Turns out Zoom bombing isn't the only cybersecurity issue that comes with our new normal.
As all things digital have soared, so has hacking activity:
- Attacks on collaboration platforms like Zoom, Microsoft Teams, and Dropbox are up 300% since February, according to cybersecurity firm Darktrace.
- Between April and June, 31% of video game login attempts were fraudulent—up from 11% last year, per a report cited by the WSJ.
- About 25 percent of all e-commerce transactions were attacked in H1 2020.
Most attacks come from the usual suspects: unchanged passwords, DDoS attacks, phishing scams, and malware.
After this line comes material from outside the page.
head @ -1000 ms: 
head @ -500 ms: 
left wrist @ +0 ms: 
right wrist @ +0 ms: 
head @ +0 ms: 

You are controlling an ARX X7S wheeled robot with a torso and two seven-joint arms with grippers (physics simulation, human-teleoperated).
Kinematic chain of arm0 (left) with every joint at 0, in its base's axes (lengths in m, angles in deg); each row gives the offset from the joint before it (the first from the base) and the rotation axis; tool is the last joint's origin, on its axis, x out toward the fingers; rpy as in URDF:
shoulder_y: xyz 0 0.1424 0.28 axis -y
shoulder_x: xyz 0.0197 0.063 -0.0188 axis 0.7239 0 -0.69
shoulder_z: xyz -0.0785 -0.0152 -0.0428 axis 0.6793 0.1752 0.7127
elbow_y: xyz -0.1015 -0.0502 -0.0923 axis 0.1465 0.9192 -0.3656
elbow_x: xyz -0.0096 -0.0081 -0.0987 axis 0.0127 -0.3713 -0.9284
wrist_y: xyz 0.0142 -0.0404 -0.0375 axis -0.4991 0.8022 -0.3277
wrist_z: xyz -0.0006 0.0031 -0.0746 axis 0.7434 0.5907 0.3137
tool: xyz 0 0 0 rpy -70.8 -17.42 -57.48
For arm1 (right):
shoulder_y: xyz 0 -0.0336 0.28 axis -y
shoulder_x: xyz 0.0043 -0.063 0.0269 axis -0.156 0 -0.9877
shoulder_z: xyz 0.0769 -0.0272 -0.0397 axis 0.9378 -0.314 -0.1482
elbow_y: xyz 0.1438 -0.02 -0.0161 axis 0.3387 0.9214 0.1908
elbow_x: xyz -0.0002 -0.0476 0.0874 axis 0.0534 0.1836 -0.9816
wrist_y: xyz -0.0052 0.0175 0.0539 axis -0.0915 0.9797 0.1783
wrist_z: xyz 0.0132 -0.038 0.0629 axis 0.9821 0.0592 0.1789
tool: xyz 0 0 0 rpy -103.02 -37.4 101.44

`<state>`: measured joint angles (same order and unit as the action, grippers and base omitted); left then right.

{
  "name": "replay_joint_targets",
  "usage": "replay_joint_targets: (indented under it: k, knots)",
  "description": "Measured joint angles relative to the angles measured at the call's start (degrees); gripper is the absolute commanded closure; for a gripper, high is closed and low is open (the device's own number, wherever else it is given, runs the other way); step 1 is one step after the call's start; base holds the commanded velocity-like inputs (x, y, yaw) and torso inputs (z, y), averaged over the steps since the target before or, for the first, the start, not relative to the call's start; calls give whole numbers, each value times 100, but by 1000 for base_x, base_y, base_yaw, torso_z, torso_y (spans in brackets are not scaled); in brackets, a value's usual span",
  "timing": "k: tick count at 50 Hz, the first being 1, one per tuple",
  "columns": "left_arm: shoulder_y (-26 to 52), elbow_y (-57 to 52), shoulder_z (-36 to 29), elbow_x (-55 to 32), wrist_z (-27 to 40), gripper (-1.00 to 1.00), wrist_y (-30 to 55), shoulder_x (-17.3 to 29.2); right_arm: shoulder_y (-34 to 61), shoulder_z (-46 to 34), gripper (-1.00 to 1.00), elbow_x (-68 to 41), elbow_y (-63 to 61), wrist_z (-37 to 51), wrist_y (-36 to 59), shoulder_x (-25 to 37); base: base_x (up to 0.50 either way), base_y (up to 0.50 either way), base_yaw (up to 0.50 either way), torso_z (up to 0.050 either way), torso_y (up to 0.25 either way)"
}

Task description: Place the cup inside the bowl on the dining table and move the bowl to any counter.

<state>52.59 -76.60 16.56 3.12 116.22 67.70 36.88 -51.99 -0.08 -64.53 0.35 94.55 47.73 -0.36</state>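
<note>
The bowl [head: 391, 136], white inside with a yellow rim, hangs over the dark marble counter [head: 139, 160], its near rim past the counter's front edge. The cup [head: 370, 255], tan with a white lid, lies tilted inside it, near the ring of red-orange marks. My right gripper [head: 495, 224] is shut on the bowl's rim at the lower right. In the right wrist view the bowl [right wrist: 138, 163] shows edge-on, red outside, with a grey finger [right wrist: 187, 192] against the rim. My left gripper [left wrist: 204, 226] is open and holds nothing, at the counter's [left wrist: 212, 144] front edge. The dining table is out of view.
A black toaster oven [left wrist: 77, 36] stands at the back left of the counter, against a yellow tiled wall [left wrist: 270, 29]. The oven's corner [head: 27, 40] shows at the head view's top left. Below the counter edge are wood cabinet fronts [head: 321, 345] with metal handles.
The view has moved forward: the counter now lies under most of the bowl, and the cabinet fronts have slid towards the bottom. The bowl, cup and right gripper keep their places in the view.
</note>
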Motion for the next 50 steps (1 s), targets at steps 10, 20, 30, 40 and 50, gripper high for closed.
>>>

But... cybersecurity advances mean “hackers have to be more creative in utilizing these old attack measures,” Jerry Irvine, CIO of cloud-based IT firm Prescient Solutions, told us. That means collaboration—e.g., designing automated attacks from large databases of user IDs, passwords, and site vulnerabilities shared on the dark web.
Zoom out: There’s a reason the global AI cybersecurity market is projected to grow from $12 billion in 2020 to $30.5 billion by 2025, according to VynZ Research.
- AI is now used to investigate—not just detect—hacks, using unsupervised and supervised ML and deep learning. (Darktrace’s tool learned from 100+ cyber analysts.)